Dans “Dis-moi pourquoi ces choses sont si belles”, Lyne Charlebois raconte la rencontre entre Marcelle Gauvreau (Mylène MacKay), étudiante en lettres, et le frère Marie-Victorin (Alexandre Goyette) de vingt ans son aîné. Ils ont tous deux frôlé la mort et posent le même regard éveillé sur la nature et notamment la flore.
Les commentaires de Marie-Victorin sur son herbier vont révéler à Marcelle sa vraie vocation. Elle s’inscrit à l’institut botanique de l’Université de Montréal et devient son assistante. Débute entre eux un échange épistolaire savoureux qui parle de la sexualité et notamment du plaisir féminin avec une précision biologique et lexicale époustouflantes pour l’époque. Ensemble ils vont découvrir, bien avant d’autres scientifiques, l’importance du clitoris.

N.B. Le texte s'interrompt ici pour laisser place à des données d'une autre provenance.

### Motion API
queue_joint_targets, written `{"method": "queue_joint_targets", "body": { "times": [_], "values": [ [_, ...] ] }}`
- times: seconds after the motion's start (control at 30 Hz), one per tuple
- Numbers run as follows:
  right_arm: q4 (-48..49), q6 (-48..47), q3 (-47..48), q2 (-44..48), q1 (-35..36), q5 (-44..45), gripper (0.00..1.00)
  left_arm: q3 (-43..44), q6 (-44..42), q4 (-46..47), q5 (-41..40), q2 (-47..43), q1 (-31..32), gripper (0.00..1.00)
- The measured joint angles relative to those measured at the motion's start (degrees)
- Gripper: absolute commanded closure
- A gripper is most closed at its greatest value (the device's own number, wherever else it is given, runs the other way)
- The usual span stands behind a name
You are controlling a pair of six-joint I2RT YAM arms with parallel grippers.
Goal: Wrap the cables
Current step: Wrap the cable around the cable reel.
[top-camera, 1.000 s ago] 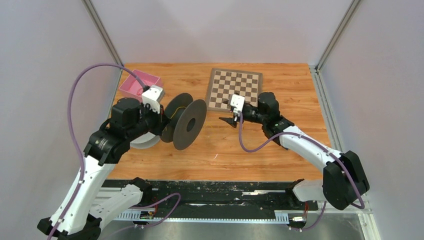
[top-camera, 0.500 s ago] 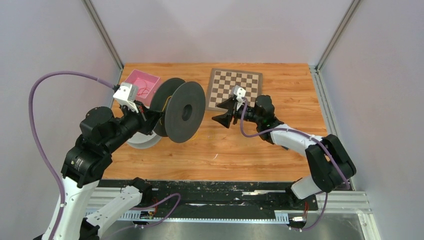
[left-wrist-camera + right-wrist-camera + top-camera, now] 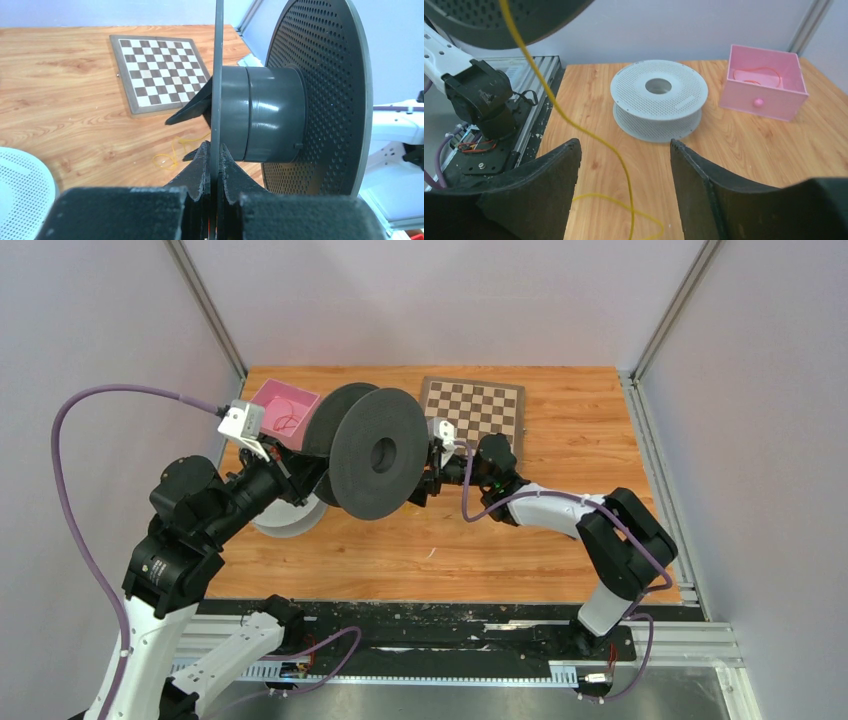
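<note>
My left gripper (image 3: pixel 303 476) is shut on the thin flange of a big black spool (image 3: pixel 372 452) and holds it upright above the table; the left wrist view shows the jaws (image 3: pixel 214 148) pinching the flange edge. A pale yellow cable (image 3: pixel 629 190) hangs from the spool and runs down between the fingers of my open right gripper (image 3: pixel 624 145) to loose loops on the wood (image 3: pixel 173 151). The right gripper (image 3: pixel 424 480) sits just right of the spool, partly hidden by it. An orange-red cable (image 3: pixel 756 74) lies looped in the pink box (image 3: pixel 789 102).
A white perforated spool (image 3: pixel 658 102) lies flat on the left side of the table (image 3: pixel 285 522). The pink box (image 3: pixel 300 398) stands at the back left. A chessboard (image 3: pixel 485 408) lies at the back middle. The arms' purple cords arc over the left and middle.
My left arm has lifted the black spool up and to the right. My right gripper has moved left, close under the spool, with the yellow cable now between its fingers.
</note>
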State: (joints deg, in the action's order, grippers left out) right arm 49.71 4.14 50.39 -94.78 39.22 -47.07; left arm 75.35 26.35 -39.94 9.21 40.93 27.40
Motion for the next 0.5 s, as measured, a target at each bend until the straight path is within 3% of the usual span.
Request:
{"method": "queue_joint_targets", "body": {
  "times": [0.23, 0.5],
  "values": [
    [8.3, 5.1, 2.7, -7.5, 1.2, -1.2, 0.73, 0.0, 3.0, 2.2, -0.3, 0.5, 0.0, 1.00],
    [13.5, 9.7, -6.6, -7.5, 1.7, -0.8, 0.76, 1.2, 4.0, 1.5, -12.1, 6.8, -0.4, 1.00]
  ]
}}
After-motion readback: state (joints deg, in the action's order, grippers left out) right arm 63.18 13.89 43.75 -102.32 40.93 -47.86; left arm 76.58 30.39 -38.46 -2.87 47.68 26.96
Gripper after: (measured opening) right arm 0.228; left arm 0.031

Oser évoquer la sexualité sans pudeur entre 1933 et 1944, c’était extrêmement avant-gardiste. Mais la pudibonderie ambiante rendait la publication de leur correspondance intime impossible. Il a fallu attendre 2018. Dans son film, Lyne Charlebois a transformé leurs lettres en dialogues. Elle a aussi voulu rendre hommage à leur amour et à la flore laurentienne. Son regard de photographe est comme un écho à celui de Marcelle: les images sont magnifiques.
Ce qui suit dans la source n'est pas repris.